| Information supplied |
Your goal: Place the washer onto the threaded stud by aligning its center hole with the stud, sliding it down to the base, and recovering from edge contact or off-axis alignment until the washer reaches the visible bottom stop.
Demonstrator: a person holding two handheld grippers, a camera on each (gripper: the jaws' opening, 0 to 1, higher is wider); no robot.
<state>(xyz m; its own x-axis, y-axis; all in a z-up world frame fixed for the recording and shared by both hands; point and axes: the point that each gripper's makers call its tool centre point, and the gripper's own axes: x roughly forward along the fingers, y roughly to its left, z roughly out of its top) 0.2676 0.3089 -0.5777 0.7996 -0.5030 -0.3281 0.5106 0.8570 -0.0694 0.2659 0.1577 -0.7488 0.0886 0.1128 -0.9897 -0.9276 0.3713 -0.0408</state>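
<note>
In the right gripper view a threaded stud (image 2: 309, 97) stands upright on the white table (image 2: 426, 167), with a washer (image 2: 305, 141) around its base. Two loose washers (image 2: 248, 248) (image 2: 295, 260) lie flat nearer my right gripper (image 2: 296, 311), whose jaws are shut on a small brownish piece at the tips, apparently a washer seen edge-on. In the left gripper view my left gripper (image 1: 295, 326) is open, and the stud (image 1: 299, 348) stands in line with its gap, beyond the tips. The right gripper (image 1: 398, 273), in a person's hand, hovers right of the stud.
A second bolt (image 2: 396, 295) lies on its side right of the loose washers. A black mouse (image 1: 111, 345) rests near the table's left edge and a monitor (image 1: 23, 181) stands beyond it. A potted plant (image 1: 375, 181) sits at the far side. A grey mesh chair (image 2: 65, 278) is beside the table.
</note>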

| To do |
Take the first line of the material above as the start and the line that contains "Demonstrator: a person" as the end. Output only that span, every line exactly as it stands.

| Result of the task |
Your goal: Place the washer onto the threaded stud by aligning its center hole with the stud, sliding it down to the base, and recovering from edge contact or off-axis alignment until the washer reaches the visible bottom stop.
Demonstrator: a person holding two handheld grippers, a camera on each (gripper: the jaws' opening, 0 to 1, higher is wider); no robot.

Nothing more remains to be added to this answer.